Task to carry out: Each line below should be written out exactly, with none skipped.

Data extract:
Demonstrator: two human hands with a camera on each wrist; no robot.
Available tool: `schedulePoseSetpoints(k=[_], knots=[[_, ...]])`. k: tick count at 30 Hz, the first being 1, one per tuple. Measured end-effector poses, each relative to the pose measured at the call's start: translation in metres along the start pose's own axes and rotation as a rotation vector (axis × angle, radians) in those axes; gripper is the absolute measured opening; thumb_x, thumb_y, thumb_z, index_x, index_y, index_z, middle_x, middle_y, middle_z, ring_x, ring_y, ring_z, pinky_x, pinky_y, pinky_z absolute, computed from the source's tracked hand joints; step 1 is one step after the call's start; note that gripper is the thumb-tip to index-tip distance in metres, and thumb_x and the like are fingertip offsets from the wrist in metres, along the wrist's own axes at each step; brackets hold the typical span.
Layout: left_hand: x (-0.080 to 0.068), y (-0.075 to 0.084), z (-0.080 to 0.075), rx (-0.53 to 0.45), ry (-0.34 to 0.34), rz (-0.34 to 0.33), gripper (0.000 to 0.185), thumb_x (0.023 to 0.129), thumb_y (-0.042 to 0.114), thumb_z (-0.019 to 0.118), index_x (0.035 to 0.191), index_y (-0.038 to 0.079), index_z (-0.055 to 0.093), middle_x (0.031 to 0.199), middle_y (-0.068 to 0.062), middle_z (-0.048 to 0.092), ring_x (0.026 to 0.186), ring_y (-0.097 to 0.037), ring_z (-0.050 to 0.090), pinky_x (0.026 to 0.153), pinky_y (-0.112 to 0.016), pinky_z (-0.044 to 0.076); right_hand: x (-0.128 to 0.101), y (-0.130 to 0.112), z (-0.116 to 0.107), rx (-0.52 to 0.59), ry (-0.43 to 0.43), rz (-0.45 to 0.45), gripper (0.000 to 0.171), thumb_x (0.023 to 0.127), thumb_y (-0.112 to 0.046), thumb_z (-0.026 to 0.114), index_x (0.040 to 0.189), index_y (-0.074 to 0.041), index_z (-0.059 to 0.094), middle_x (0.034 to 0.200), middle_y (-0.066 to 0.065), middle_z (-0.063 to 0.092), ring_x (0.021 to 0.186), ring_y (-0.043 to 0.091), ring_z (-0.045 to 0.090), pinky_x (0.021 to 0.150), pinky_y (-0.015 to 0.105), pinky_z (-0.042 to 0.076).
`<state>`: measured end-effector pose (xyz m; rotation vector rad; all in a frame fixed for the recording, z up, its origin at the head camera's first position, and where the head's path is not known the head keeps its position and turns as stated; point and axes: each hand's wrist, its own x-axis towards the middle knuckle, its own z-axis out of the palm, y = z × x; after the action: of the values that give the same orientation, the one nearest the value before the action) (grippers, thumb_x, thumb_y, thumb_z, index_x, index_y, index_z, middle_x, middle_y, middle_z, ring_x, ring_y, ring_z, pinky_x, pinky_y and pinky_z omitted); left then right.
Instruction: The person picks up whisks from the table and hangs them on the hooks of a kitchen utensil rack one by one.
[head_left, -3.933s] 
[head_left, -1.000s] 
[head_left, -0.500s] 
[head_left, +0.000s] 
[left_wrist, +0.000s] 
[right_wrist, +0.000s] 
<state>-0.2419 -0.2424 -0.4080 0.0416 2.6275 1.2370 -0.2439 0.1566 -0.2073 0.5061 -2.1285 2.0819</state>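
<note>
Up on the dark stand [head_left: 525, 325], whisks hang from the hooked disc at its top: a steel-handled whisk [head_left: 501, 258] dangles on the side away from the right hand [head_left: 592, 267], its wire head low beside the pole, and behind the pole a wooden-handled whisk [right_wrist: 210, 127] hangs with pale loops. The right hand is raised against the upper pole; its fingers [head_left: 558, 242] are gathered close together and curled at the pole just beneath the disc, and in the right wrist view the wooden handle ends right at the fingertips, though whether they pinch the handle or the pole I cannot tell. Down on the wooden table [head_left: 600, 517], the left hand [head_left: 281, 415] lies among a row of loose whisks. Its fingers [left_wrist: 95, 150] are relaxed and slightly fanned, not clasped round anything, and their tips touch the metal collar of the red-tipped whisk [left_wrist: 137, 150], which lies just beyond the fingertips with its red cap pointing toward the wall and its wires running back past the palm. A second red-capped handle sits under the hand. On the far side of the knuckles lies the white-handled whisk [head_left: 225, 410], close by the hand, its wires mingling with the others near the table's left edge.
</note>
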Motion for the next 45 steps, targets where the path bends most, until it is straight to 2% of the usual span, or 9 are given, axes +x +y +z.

Solution to the exercise:
Demonstrator: two human hands with a camera on each wrist; no robot.
Available tool: `schedulePoseSetpoints(k=[_], knots=[[_, ...]])`. k: tick count at 30 Hz, the first being 1, one per tuple. Measured end-effector poses, each relative to the pose measured at the call's start: translation in metres along the start pose's own axes and rotation as a rotation vector (axis × angle, radians) in those axes; gripper is the absolute measured opening; thumb_x, thumb_y, thumb_z, index_x, index_y, index_z, middle_x, middle_y, middle_z, ring_x, ring_y, ring_z, pinky_x, pinky_y, pinky_z absolute, computed from the source's tracked hand joints; step 1 is one step after the call's start; note that gripper is the thumb-tip to index-tip distance in metres, and thumb_x and the like are fingertip offsets from the wrist in metres, along the wrist's own axes at each step; brackets hold the typical span.
Layout: left_hand: x (-0.080 to 0.068), y (-0.075 to 0.084), z (-0.080 to 0.075), rx (-0.53 to 0.45), ry (-0.34 to 0.34), rz (-0.34 to 0.33), gripper (0.000 to 0.185), thumb_x (0.023 to 0.129), thumb_y (-0.042 to 0.114), thumb_z (-0.019 to 0.118), index_x (0.035 to 0.191), index_y (-0.038 to 0.079), index_z (-0.055 to 0.093), middle_x (0.031 to 0.199), middle_y (-0.068 to 0.062), middle_z (-0.048 to 0.092), ring_x (0.026 to 0.186), ring_y (-0.097 to 0.037), ring_z (-0.050 to 0.090), pinky_x (0.026 to 0.153), pinky_y (-0.112 to 0.016), pinky_z (-0.044 to 0.076); right_hand: x (-0.128 to 0.101), y (-0.130 to 0.112), z (-0.116 to 0.107), rx (-0.52 to 0.59), ry (-0.43 to 0.43), rz (-0.45 to 0.45), gripper (0.000 to 0.171), thumb_x (0.023 to 0.127), thumb_y (-0.112 to 0.046), thumb_z (-0.026 to 0.114), index_x (0.040 to 0.189), index_y (-0.074 to 0.041), index_z (-0.059 to 0.094), middle_x (0.034 to 0.200), middle_y (-0.066 to 0.065), middle_z (-0.063 to 0.092), ring_x (0.021 to 0.186), ring_y (-0.043 to 0.091), ring_z (-0.045 to 0.090), pinky_x (0.021 to 0.150), pinky_y (-0.015 to 0.105), pinky_z (-0.042 to 0.076).
`<state>`: measured end-effector pose (xyz m; rotation vector rad; all in a frame fixed for the recording, z up, its origin at the head camera's first position, and where the head's path is not known the head keeps its position and turns as stated; point and axes: each hand's wrist, its own x-axis towards the middle knuckle, its own z-axis out of the palm, y = z × x; after the action: of the values that give the same orientation, the one nearest the value before the action) (grippers, thumb_x, thumb_y, thumb_z, index_x, index_y, index_z, middle_x, middle_y, middle_z, ring_x, ring_y, ring_z, pinky_x, pinky_y and pinky_z omitted); left then right.
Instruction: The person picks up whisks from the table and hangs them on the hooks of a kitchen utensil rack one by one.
[head_left, -3.933s] 
[head_left, -1.000s] 
[head_left, -0.500s] 
[head_left, +0.000s] 
[left_wrist, +0.000s] 
[right_wrist, +0.000s] 
<state>-0.2419 -0.2424 -0.4080 0.0416 2.6275 1.2370 -0.2439 0.1566 -0.2073 0.5061 -2.1285 2.0819</state>
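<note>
Up on the dark stand [head_left: 525, 325], whisks hang from the hooked disc at its top: a steel-handled whisk [head_left: 501, 258] dangles on the side away from the right hand [head_left: 592, 267], its wire head low beside the pole, and behind the pole a wooden-handled whisk [right_wrist: 210, 127] hangs with pale loops. The right hand is raised against the upper pole; its fingers [head_left: 558, 242] are gathered close together and curled at the pole just beneath the disc, and in the right wrist view the wooden handle ends right at the fingertips, though whether they pinch the handle or the pole I cannot tell. Down on the wooden table [head_left: 600, 517], the left hand [head_left: 281, 415] lies among a row of loose whisks. Its fingers [left_wrist: 95, 150] are relaxed and slightly fanned, not clasped round anything, and their tips touch the metal collar of the red-tipped whisk [left_wrist: 137, 150], which lies just beyond the fingertips with its red cap pointing toward the wall and its wires running back past the palm. A second red-capped handle sits under the hand. On the far side of the knuckles lies the white-handled whisk [head_left: 225, 410], close by the hand, its wires mingling with the others near the table's left edge.
</note>
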Motion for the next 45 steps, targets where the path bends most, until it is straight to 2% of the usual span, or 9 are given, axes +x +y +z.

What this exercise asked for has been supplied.